» WHAT NEEDS TO BE DONE
In the listing that follows, the range to quote begins at the line that has "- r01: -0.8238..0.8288" and ends after the line that has "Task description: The"; quote it verbatim and add nothing.

» SUPPLIED ENTRIES
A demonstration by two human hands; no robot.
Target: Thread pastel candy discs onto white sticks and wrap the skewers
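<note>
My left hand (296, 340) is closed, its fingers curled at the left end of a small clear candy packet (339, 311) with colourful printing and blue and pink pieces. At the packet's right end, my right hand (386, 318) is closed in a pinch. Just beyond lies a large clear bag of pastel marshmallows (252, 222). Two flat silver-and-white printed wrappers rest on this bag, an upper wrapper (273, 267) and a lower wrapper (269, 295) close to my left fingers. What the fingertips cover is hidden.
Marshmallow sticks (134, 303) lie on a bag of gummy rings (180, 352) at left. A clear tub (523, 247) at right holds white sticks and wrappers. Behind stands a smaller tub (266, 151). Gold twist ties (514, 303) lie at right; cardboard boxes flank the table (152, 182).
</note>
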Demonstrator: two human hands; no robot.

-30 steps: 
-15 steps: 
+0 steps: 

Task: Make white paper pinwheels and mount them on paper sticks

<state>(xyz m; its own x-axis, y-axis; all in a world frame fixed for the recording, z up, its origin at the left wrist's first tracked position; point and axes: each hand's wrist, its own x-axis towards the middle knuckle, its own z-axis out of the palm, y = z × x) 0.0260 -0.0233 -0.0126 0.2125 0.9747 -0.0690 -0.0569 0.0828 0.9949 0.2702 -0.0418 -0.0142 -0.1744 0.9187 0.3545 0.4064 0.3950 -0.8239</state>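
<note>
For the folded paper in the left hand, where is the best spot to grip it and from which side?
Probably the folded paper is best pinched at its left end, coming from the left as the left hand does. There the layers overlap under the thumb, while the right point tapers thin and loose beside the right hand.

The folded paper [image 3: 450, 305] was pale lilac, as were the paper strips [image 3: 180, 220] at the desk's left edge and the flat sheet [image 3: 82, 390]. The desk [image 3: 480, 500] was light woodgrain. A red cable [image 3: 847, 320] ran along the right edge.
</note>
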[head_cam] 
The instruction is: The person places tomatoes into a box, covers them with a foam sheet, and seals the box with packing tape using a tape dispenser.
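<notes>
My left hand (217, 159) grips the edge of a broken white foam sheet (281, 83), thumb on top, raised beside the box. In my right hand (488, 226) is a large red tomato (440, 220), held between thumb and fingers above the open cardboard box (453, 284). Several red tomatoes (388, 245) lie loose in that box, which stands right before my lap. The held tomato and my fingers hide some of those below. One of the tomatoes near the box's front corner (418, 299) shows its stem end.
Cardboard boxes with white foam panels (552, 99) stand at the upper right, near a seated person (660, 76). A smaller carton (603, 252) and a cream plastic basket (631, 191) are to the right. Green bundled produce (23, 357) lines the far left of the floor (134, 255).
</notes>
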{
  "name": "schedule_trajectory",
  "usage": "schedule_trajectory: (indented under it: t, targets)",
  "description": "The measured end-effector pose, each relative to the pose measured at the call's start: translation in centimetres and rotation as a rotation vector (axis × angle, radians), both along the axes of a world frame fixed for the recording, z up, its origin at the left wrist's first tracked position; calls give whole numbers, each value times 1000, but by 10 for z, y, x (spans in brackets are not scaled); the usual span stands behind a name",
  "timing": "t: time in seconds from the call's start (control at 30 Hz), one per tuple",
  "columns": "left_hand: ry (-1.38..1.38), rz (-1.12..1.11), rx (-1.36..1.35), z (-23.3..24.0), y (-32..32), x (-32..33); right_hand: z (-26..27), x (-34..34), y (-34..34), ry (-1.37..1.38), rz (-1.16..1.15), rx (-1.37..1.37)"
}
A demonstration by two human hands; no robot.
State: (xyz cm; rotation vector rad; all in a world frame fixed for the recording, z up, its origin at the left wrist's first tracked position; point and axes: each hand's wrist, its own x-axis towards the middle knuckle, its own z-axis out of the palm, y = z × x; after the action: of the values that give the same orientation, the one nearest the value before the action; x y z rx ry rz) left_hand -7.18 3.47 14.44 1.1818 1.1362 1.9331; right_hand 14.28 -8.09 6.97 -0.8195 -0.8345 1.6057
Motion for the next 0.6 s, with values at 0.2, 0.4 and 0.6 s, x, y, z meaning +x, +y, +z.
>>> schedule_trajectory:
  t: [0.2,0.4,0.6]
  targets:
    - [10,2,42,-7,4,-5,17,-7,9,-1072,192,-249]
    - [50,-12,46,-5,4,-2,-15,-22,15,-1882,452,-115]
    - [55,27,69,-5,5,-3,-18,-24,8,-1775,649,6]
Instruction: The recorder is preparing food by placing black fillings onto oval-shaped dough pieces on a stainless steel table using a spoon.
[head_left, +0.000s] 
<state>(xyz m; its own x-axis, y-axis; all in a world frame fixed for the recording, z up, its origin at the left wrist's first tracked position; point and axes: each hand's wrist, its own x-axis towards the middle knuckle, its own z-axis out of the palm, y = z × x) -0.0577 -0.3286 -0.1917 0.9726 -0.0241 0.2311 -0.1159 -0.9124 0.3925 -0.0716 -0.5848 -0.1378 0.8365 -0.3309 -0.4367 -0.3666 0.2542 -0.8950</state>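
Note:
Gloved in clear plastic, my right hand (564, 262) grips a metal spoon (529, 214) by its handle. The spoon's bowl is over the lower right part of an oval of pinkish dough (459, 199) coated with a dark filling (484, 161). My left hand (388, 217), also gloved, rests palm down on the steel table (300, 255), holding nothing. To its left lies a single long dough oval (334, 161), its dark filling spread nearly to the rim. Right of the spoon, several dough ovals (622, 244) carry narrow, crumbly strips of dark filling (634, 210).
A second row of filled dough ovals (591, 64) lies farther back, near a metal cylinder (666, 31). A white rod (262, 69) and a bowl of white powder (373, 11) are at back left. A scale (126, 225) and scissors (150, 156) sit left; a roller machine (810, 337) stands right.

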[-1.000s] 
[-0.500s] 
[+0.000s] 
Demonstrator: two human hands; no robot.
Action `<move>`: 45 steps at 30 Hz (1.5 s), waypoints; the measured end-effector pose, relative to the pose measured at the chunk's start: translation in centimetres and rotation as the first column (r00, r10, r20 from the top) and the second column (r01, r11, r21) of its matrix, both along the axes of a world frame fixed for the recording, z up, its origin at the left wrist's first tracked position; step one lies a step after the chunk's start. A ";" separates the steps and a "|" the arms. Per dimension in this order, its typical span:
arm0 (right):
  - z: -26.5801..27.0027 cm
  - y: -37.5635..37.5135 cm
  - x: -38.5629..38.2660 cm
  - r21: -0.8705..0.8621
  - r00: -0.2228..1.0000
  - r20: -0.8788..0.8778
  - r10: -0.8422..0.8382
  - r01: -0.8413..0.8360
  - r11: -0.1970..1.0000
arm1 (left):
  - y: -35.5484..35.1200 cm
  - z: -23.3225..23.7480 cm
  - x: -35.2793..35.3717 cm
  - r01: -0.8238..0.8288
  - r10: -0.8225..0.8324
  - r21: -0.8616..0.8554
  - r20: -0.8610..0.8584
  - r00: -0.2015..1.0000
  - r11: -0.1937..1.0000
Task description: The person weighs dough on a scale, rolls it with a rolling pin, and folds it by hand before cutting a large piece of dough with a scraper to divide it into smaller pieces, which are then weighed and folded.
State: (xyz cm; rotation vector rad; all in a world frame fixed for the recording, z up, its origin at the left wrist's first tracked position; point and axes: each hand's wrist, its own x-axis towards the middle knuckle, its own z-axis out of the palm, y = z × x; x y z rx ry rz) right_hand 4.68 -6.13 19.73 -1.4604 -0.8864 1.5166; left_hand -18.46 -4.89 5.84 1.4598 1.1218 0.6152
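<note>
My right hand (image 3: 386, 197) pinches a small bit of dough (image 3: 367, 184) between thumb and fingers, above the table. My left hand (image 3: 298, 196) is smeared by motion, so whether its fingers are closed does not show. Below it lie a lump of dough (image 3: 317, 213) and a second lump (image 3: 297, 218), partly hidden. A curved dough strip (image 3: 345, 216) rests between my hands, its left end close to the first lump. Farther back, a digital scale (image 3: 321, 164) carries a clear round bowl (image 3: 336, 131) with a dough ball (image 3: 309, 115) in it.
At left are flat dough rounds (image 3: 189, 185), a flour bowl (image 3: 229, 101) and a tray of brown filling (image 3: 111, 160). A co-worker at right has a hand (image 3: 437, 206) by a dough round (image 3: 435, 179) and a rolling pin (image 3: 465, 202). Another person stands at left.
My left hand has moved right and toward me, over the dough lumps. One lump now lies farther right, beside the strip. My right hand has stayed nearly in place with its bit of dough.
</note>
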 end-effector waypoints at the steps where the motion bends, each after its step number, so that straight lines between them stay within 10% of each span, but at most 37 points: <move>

» RESPONSE TO THE TASK
  - r01: -0.8238..0.8288
  - r10: -0.8225..0.8324
  - r21: -0.8616..0.8554
  - r20: -0.8610..0.8584
  - r00: -0.2015..1.0000
  - r11: -0.1937..1.0000
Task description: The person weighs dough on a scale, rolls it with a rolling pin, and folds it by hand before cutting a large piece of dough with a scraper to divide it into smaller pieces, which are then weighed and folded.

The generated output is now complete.